Problem description
Retype the opening lines of the listing below, ending with the line that contains "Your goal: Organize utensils", and leave out any pictures.

Data under study
╔══

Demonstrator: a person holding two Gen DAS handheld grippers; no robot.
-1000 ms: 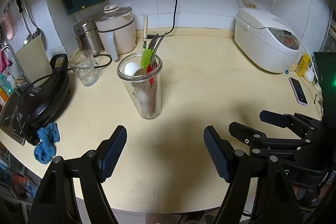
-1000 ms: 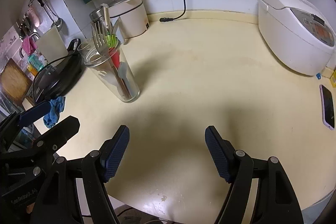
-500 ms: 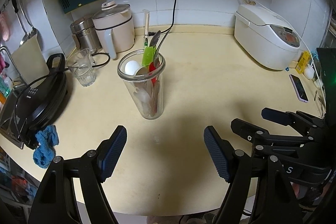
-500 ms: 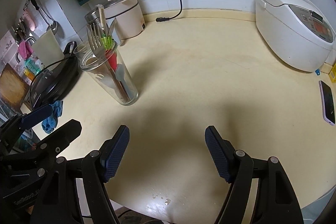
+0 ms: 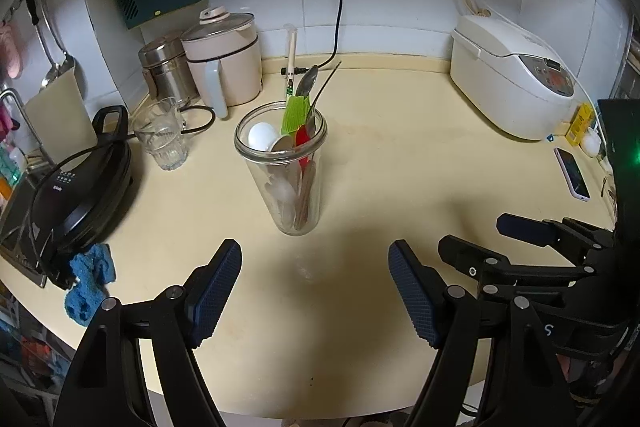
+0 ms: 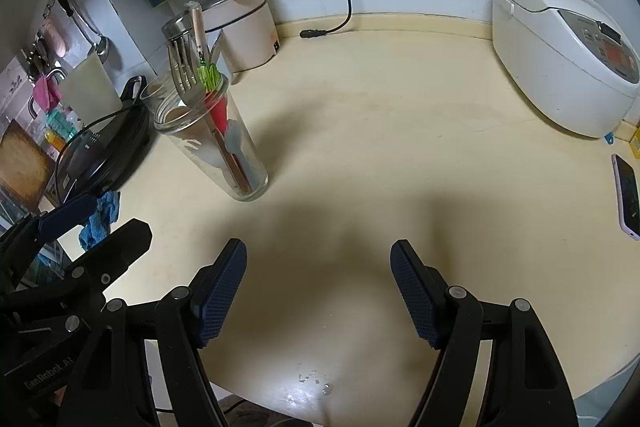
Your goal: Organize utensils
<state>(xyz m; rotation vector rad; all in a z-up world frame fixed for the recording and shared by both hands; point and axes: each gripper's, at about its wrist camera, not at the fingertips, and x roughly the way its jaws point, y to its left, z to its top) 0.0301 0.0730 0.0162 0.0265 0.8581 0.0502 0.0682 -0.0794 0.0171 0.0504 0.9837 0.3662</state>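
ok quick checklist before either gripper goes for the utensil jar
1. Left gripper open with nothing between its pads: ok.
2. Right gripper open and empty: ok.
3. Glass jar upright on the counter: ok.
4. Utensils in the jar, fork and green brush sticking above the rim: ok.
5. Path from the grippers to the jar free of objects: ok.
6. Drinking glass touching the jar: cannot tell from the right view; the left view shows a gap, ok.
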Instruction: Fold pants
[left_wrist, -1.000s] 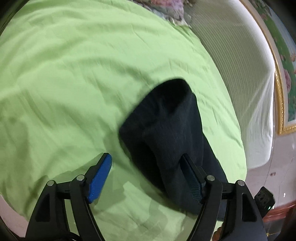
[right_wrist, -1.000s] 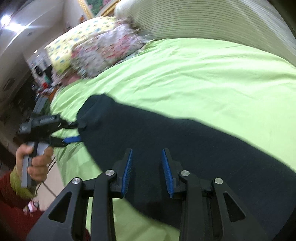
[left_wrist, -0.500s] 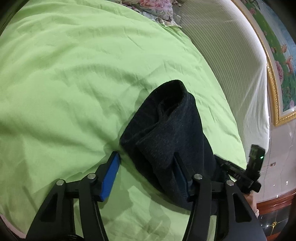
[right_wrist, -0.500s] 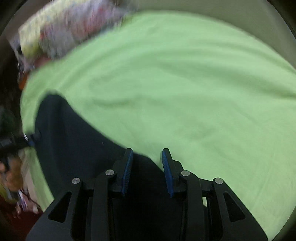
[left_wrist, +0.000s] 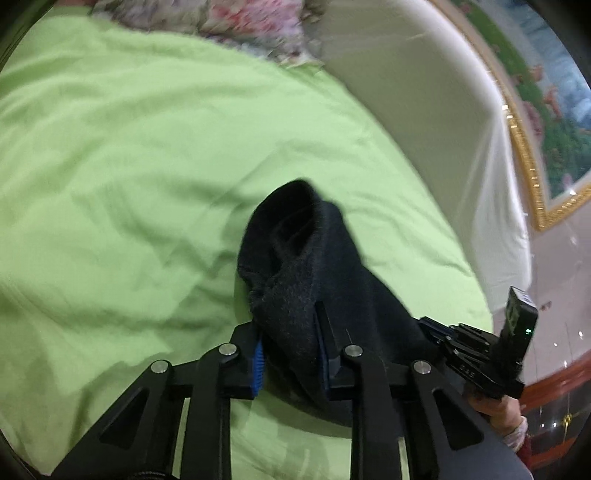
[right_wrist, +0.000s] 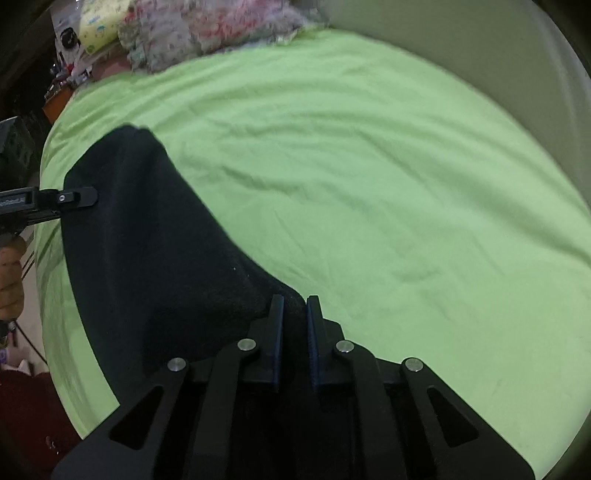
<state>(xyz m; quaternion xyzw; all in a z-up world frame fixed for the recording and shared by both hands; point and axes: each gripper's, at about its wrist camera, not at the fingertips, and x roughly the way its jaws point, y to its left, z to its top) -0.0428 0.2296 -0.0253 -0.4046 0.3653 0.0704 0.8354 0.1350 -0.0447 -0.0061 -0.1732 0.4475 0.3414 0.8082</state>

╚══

Response
Demonstrator: a person holding two Gen DAS handheld grippers; no robot.
-1000 ms: 
-1000 ms: 
-500 ms: 
-500 ms: 
+0 ms: 
+0 ms: 
Your goal: Organize utensils

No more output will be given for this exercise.